AVAILABILITY:  Upon completion of loan documentation required and compliance
               with all conditions described above.

DOCUMENTATION: All loan documentation will be prepared by the Bank's lawyers and
               will contain such terms and conditions considered by the bank
               (and its lawyers) to be reasonable and necessary for a
               transaction of this nature.

               All documentation and formalities should be accomplished on or
               before 30 June 1995.  If closing has not occurred by such date
               for any reason, the Bank reserves the right to terminate this
               offer.

EXPENSES:      All transaction costs, including legal, appraisal, environmental,
               and engineering fees incurred in connection with the negotiation
               and preparation of documentation and closing of this transaction
               will be for the account of the Borrower.

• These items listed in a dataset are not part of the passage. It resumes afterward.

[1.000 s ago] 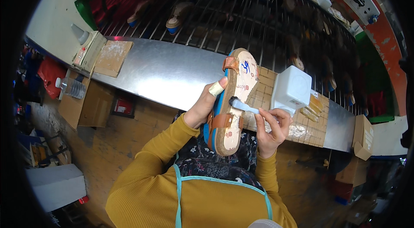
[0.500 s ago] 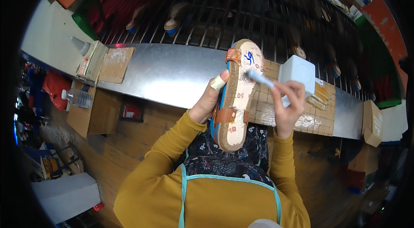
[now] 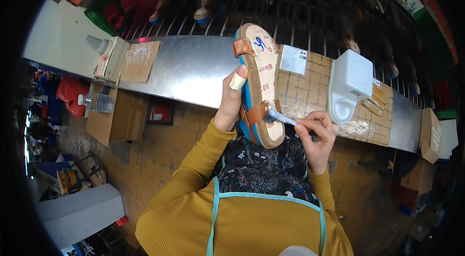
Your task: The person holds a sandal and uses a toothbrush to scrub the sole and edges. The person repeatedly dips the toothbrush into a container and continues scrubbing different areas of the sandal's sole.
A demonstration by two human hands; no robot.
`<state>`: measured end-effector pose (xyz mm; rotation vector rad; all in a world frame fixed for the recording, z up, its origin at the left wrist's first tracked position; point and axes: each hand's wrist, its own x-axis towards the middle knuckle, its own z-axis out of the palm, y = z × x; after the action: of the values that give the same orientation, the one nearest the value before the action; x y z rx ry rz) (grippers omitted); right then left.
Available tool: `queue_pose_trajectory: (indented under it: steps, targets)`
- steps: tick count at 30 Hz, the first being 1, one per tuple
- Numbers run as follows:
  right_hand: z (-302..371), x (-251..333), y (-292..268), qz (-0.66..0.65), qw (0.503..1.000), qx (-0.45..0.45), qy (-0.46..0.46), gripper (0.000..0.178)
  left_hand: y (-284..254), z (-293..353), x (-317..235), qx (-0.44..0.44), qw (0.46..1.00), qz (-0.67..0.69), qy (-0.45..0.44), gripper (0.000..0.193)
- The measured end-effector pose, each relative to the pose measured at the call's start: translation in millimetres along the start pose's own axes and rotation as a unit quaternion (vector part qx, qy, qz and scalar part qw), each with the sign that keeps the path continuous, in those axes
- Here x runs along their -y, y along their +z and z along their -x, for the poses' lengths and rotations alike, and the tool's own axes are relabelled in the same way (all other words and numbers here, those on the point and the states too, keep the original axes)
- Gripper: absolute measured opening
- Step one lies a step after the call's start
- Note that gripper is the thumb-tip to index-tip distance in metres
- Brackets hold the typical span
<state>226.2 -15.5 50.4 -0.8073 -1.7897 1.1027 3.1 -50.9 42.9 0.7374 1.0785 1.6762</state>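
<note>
The left hand [image 3: 231, 103] gripped the sandal [image 3: 260, 84] upright above the table [image 3: 189, 69], its long axis running away from the person, while the right hand [image 3: 315, 135] pinched a small brush [image 3: 281, 117] against the near end.

A white rectangular label [image 3: 293, 59] with small dark print and a coloured corner mark lies flat on the taped brown board [image 3: 310, 92], just beside the white plastic container [image 3: 349, 83]. Open brown cardboard boxes [image 3: 115, 121] stand on the floor at the left (a clear plastic bottle [image 3: 96, 102] rests beside them). More cardboard boxes [image 3: 429, 134] sit at the far right end of the metal bench [image 3: 186, 69].
</note>
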Motion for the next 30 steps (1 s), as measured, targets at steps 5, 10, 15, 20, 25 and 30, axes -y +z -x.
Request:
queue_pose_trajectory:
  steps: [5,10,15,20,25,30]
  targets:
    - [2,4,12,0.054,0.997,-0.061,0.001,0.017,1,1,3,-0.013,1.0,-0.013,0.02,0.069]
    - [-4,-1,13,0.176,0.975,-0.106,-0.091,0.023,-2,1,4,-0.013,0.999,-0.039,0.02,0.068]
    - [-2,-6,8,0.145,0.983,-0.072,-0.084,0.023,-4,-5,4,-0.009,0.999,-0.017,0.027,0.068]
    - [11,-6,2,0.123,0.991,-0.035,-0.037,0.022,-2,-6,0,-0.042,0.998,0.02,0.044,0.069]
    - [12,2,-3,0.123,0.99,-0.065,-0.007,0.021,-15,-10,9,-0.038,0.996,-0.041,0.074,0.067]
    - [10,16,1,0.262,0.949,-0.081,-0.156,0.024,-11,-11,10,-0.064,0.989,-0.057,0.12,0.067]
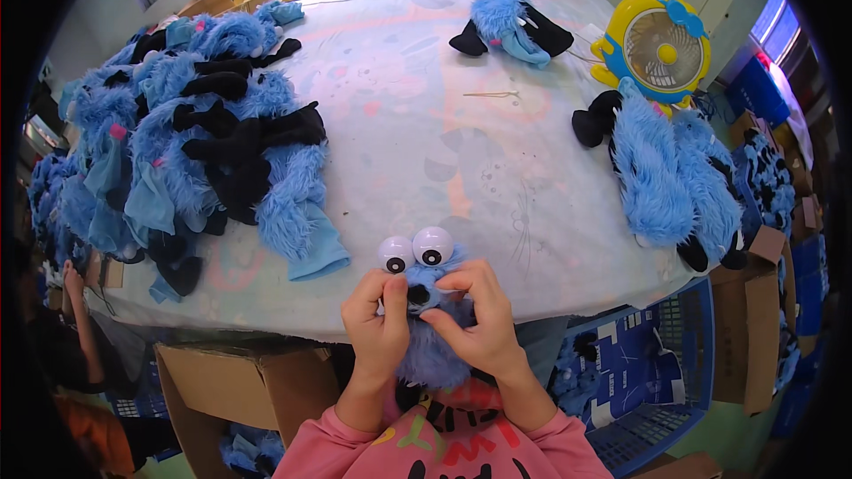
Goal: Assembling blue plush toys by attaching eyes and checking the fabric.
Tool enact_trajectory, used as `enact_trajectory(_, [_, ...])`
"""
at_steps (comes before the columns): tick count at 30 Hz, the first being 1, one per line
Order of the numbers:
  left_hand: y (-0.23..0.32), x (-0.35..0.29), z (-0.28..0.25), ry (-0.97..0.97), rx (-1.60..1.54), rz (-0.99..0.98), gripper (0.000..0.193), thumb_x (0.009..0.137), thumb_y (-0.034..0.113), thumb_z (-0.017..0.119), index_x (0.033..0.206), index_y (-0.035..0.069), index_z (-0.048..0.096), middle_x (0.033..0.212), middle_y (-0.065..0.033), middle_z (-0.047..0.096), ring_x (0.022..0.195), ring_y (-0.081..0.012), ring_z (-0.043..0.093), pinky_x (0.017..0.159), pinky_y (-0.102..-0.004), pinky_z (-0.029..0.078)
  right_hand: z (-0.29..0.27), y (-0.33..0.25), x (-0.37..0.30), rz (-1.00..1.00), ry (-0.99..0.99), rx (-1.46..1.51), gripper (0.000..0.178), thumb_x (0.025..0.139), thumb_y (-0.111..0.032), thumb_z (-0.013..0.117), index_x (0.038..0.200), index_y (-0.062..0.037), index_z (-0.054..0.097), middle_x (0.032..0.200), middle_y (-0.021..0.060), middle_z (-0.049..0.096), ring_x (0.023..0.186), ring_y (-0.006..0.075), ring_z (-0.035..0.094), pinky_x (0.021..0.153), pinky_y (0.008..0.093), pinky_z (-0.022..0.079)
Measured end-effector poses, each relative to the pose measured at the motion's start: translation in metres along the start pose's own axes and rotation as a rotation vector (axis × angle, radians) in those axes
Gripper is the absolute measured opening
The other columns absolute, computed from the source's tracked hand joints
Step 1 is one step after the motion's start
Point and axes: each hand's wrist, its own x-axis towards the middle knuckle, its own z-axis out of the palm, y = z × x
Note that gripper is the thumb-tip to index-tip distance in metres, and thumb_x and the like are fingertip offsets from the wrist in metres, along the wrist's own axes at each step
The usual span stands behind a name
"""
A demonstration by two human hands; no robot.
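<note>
A blue furry plush toy [435,357] is between my hands at the near edge of the table, its lower part against my pink top. Two large white plastic eyes [432,247] with black pupils stand up from its head. Below them is a small dark spot [418,294] on its face. My left hand [377,324] is closed on the left of the face, thumb and fingers pinched by the spot. On the other side my right hand [482,315] grips the face, thumb below and fingers above. What lies inside the pinched fingers is hidden.
A big heap of blue furry plush skins [222,124] with black limbs covers the table's left. More plush pieces [652,168] lie at right, below a yellow-blue fan [661,49]. Cardboard boxes [231,381] and a blue crate [701,337] flank me. Another person's arm [80,319] shows at left.
</note>
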Motion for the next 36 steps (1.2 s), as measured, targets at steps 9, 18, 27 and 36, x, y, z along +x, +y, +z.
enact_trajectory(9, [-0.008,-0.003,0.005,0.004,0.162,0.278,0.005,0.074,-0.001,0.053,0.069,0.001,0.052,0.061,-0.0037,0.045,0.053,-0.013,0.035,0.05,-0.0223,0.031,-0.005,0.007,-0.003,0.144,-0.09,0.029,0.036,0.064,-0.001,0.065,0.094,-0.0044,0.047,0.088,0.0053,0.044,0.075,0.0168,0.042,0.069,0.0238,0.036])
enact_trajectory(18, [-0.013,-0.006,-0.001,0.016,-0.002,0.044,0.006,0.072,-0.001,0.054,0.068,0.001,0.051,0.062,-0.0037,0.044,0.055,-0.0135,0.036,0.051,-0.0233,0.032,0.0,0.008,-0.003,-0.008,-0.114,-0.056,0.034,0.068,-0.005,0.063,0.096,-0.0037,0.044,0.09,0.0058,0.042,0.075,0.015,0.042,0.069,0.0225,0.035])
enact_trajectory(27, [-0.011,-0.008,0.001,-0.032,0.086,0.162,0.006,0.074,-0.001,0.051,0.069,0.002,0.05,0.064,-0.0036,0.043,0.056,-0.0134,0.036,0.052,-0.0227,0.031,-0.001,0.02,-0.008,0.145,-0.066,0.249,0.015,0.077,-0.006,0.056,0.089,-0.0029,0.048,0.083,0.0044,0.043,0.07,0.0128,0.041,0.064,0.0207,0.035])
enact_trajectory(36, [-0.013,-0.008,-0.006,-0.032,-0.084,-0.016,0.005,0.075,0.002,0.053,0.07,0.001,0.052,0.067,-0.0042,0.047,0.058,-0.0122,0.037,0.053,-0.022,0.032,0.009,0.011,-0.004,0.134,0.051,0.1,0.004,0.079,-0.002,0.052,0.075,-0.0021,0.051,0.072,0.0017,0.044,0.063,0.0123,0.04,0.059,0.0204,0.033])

TAXATION:      All payments of principal, interest, fees and other expenses
               shall be made by the Borrower free and clear of taxes, levies,
               imposts, duties, charges or withholdings of any nature
               whatsoever.

GOVERNING
  LAW:         This offer letter shall be governed by the laws of the state of
               New York.  The documents evidencing and securing the facilities
               shall be governed by the laws of the state of New York except
               that such documents may provide for the law of the states in
               which any of the Properties is located to be the law governing
               such documents.

ASSIGNMENT:    Borrower may not assign or transfer this offer letter.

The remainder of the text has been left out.